BACKGROUND: Emerging therapeutic classes continue to answer the call for novel therapies for multiple myeloma (MM), particularly for patients with relapsing/refractory MM (RRMM) after doublet or triplet therapy. Bispecific antibodies (BsAbs) are at the forefront of leading the expansion of the treatment landscape yet are not without their challenges in the community setting. To resolve real-world barriers to guideline- and evidence-based care, ensure appropriate treatment decision-making, and align patient-provider goals for care in the community setting we designed a 4-phase implementation-science (IS) initiative with educational interventions.

METHODS: The initiative was submitted and approved by a centralized institutional review board. Phase 1 included baseline data analyses, phase 2 included a data-informed tethered educational initiative, phase 3 is a plan-do-study-act follow-up, and phase 4 includes dissemination of findings. Approved materials were used in collaboration with Premier to identify 3 appropriate community cancer centers to engage in the initiative with a minimum of 25 active patients with RRMM. The 3 centers completed chart extractions (EHR) following the protocol's inclusion criteria, provider and patient surveys, constituting the baseline data in phase 1 of the initiative. The data was presented to each center by an MM expert and benchmarked against current evidence. Guidance was provided to each center to develop action plans designed to address specific areas of need to improve patient care with BsAbs. The baseline data collected in phase 1 in addition to the action plans for the 3 centers will be presented.

RESULTS: Across the three sites, EHR data (n=73), provider surveys (n=37), and patient surveys (n=21) were collected. Only 51% of community providers very frequently/always performed prognostic scoring; however, there was discrepancy in which system was most utilized as provider surveys show 85% prefer the R-ISS while EHR-reported use of ISS (47%) and R-ISS (53%). Of note, R2-ISS was not considered for use. Provider responses were consistent with EHR data on molecular and cytogenetic testing with testing occurring >50% of the time prior to initiating therapy. Of all 73 charts, 41% showed high-risk cytogenetics, 26% displayed complex/very high-risk cytogenetics, and only 6% (n=4) of charts did not have evidence of cytogenetic testing being ordered. Bispecific antibody use was seen as early as third-line therapy and while 59% of providers showed a preference for BsAb treatment after 3 prior therapies and 95% reported experience with BsAbs, only 16% of patient charts showed a patient on BsAb therapy. Of the three approved therapies at the time of EHR data collection, only two were used across all three sites.

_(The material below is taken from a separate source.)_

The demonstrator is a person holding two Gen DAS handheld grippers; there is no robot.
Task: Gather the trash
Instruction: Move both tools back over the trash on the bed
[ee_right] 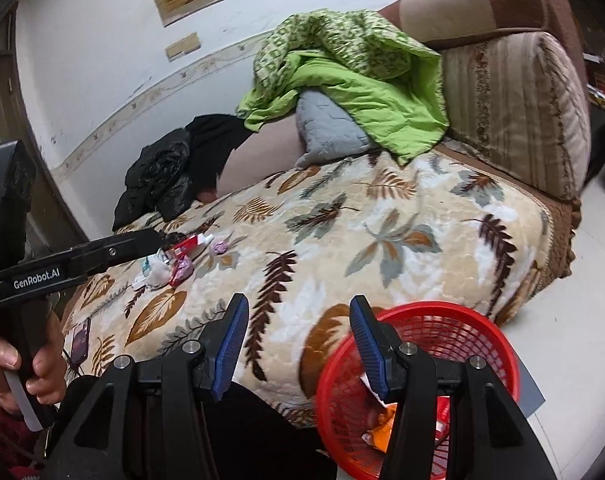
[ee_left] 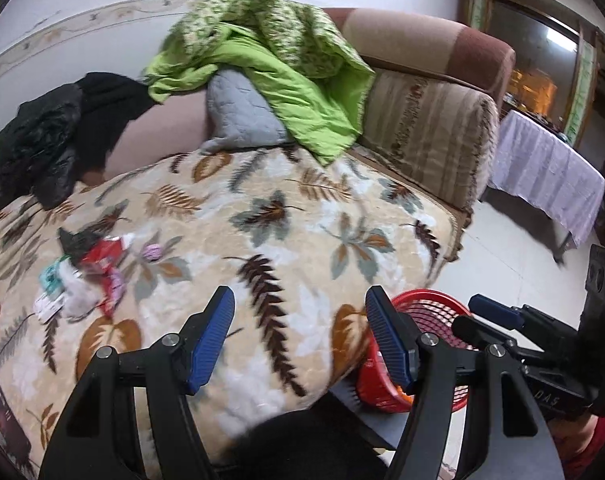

Patients (n=21) reported having very little or no awareness of BsAbs or CAR T as novel therapies. Differences in the most difficult-to-manage AE emerged with providers revealing infections and CRS/ICANS, patients revealing bone disease and gastrointestinal (GI) AEs, and chart data with highest reporting for GI AEs and fatigue. Guideline-concordant supportive care was evident in evaluated charts with highest adherence for renal dysfunction, venous thromboembolism, anemia, and bone disease. Providers revealed proactive infection management coupled with multidisciplinary team engagement resulting in lower frequency of dose modifications. Despite low patient knowledge of novel therapies and a lack of awareness of their current therapy, patients identified treatment with novel therapies as their top treatment goal. Educational needs, barriers to care, and areas in which they need additional assistance were identified directly by patients and shared with their providers.

CONCLUSIONS: This IS initiative in its first two phases has been successful in uncovering the critical challenges in the integration of bispecific antibodies in community cancer centers. The comparison of provider survey responses and EHR data revealed discrepancies attributed to aspirational vs realistic practice. Action plan domains centered around internal AE protocol development, team education, patient education, alignment on prognostic scoring systems, evaluation on care models, patient navigation services, and EHR documentation integrity. The IS initiative provided a blueprint for key operational, logistical, and practice considerations when considering and integrating bispecific antibodies.